The exciting part of this year's competition is that starting tonight (Monday) we discard our collegiate allegiances to form the USA team and enter into an allegiance in which we will be with each other every minute, 24/7 for the next week. International team tennis has an electrifying power to bring players together when they are playing for each other.
I had the privilege of coaching Austin Krajciek and Kristy Frilling last year on our world championship team and have watched and studied our other tremendous male players, Reid Carleton (senior from Duke) and Sekou Bangoura (sophomore from Florida). Reid is presently part of the No. 1 doubles duo in the nation and a semifinalist at the prestigious All-American tournament in October. Sekou is one of the top upcoming young American players, whose youth belies his wily and mature game. Austin (the old man of the group) won the doubles title at the National Indoor Championships in early November, and he also has gained the experience of the grueling team matches of the Master'U competition from last year. We have a group of males who are passionate players who will bring some red, white and blue heat to France.

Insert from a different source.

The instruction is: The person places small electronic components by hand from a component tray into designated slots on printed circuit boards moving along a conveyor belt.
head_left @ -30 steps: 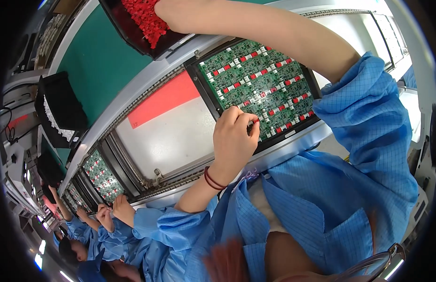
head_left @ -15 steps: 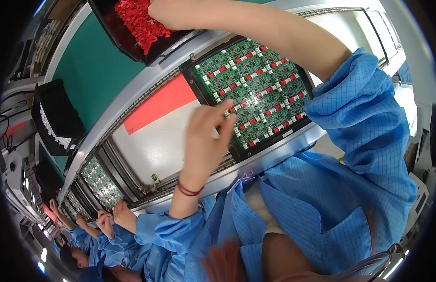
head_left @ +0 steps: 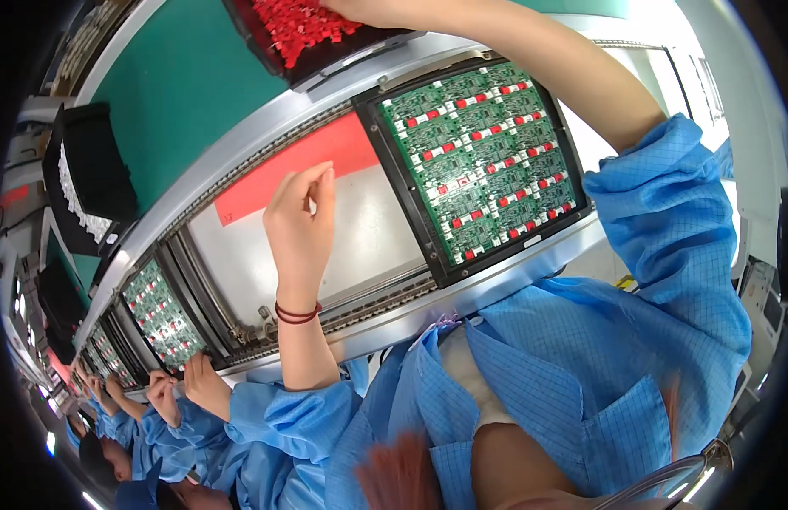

The gals are an unknown quantity to me. Thank God that Coach Mark Guilbeau, the women's coach from Virginia, is coaching with me, for he has experienced first-hand how great and spectacular our women players' credentials are. What I truly relish is the fact that, in a matter of days, we will be eight compatriots, family and friends who will have shared the joy of competing in international team competition for our country.
The new women on our team are National Indoor singles champion Maria Sanchez, who is a senior from USC. (She should be the No. 1 woman in the national collegiate singles rankings that come out this month). Magically, I got a great view of her at the USC/Notre Dame football game last week, when I went to the football game in Los Angeles and saw her honored at halftime of the football game.
Our other woman who will be representing the USA (with Kristy Filling and Maria Sanchez) is sophomore Allie Will from the University of Florida. Her accolades are numerous, and she has demonstrated that she is one of the top collegiate players in the nation with her still young collegiate career.
The competition will be fierce. We will be competing against great players, who have all had lengthy experience on the pro circuits from the seven teams representing Belgium, China, France, Germany, Great Britain, Ireland and Switzerland. The French again seem to be the most formidable, since they have the home-court advantage. This year, they have switched the site of the championships to Normandy, and we will be competing on the slow, indoor red clay in Rouen, France, which should be a great advantage for the French.
The competition will begin with two women's singles matches, then followed by two men's singles matches. After the singles have finished, we will have three doubles matches, starting with the women's doubles, men's doubles and finishing with the mixed doubles. Each match accounts for one point, thus the team to win four out of the seven matches will advance in this team format.
Another important member of our squad is our guardian angel, Erica Perkins from the USTA Junior and Collegiate High Performance Office. Her enthusiasm and effort has fueled our quest to repeat our victory from last year.
To be honest, I can't wait to get together with Austin, Kristy and Coach Guilbeau again and get to meet and bond with Reid, Sekou, Allie and Maria. We all know that it will be the time of our lives. Most importantly, Coach Guilbeau and I have the common drive that this is not only our time to pursue the trophy but that this will also be a time for growth in the development of our players to come back to the USA with not only the title but as wiser and better players.